Das hatten wir schon mal
Als jemand, der aus dem Norden stammt, hielt sich mein Interesse für Karnevalsumzüge immer in Grenzen. Zwar hatte ich als Kind und als Jugendliche großen Spaß an Faschingsfeten, weil ich schon immer ein Faible fürs Verkleiden hatte, aber die Karnevalsumzüge und Büttenreden lösten bei mir wenig Begeisterung aus.
Was jedoch irgendwann bei mir Interesse weckte, war der historische Hintergrund des Karnevals. Irgendwo an der Schweizer Grenze stieß ich durch Zufall auf ein Fastnachtsmuseum, in dem man sowohl fantastische alte Kostüme bewundern konnte als auch sehr gut illustrierte Informationen über die Entwicklung des Karnevals erhielt. Und es ist der historische Bezug, der deutlich macht, dass Karneval früher mehr war als reiner Spaß an Gaudi und Blödelei. In einer Zeit, in der unbedingter Gehorsam gegenüber Obrigkeiten herrschte, gab es jene drei Tage, an denen ausnahmslos jeder frank und frei seine Meinung sagen durfte. Ob Lehnsherr, Klerus oder Politiker – jeder musste es aushalten, sich in den sogenannten närrischen Tagen die Meinung sagen zu lassen. Manche halten es für heuchlerisch, sich so für den Karneval zu begeistern, wenn an den übrigen 362 Tagen wieder das alte Prinzip des Gehorsams vor der Obrigkeit gilt. Aber dessen ungeachtet darf man nicht außer Acht lassen, dass der Karneval immerhin als einzigartige Gelegenheit Raum für den Ausdruck der Idee der Meinungsfreiheit gab. Und es sind die Ideen, die den Grundstoff einer Veränderung bilden.

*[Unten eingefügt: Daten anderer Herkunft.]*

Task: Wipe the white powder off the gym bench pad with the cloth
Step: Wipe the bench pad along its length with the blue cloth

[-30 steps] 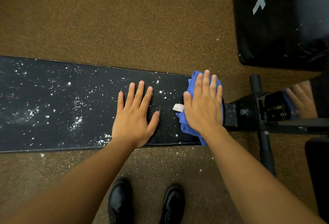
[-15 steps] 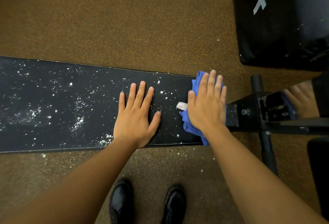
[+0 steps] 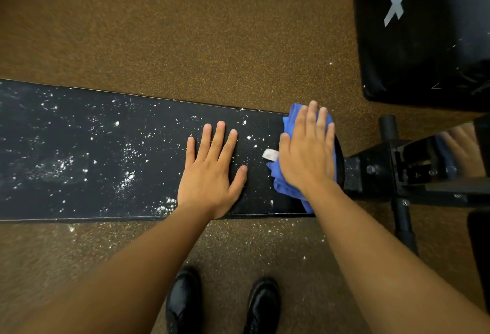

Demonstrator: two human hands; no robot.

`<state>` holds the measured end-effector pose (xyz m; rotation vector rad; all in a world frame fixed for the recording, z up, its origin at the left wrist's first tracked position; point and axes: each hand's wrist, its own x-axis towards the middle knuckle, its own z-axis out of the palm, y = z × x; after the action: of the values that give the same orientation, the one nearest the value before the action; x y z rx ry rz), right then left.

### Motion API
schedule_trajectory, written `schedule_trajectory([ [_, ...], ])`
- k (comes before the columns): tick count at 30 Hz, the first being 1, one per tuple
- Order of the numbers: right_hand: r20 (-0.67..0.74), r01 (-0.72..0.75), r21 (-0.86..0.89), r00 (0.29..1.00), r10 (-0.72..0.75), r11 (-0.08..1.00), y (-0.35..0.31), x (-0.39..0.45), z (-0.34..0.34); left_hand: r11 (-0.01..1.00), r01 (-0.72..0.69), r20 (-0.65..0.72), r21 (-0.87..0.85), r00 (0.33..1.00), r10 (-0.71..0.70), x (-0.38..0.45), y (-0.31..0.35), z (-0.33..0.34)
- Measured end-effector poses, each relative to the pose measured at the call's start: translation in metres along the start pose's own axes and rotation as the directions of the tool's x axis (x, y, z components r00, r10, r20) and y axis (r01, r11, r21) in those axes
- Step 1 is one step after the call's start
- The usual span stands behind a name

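Note:
A long black bench pad [image 3: 79,195] runs across the view, speckled with white powder [image 3: 127,177], thickest left of my hands. My left hand [image 3: 209,174] lies flat on the pad, fingers straight and spread. At the pad's right end, my right hand [image 3: 307,150] presses flat on a crumpled blue cloth [image 3: 285,187] with a white tag sticking out to the left. Most of the cloth is hidden under the palm.
The bench's black metal frame and post [image 3: 397,174] extend right of the pad. A large black padded block [image 3: 424,36] with white lettering stands at the top right. Brown speckled floor [image 3: 185,28] surrounds the bench, with powder scattered near my black shoes [image 3: 185,304].
My right hand and the cloth have slid slightly to the right, toward the pad's end. The left hand stays flat in the same place.

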<state>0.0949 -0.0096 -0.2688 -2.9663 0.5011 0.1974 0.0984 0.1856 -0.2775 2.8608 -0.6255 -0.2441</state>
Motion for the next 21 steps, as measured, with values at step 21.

In der heutigen Zeit kommen mir die Karnevalsumzüge allerdings immer ein wenig antiquiert vor. Jeder kann überall und jederzeit sagen, was er denkt – was ist da so besonders an den Wagen mit ihren Anspielungen und Parodien auf gesellschaftspolitische Ereignisse? Unter den Bedingungen der Meinungsfreiheit hat die eigentliche Funktion der Karnevalsumzüge erheblich an Bedeutung verloren.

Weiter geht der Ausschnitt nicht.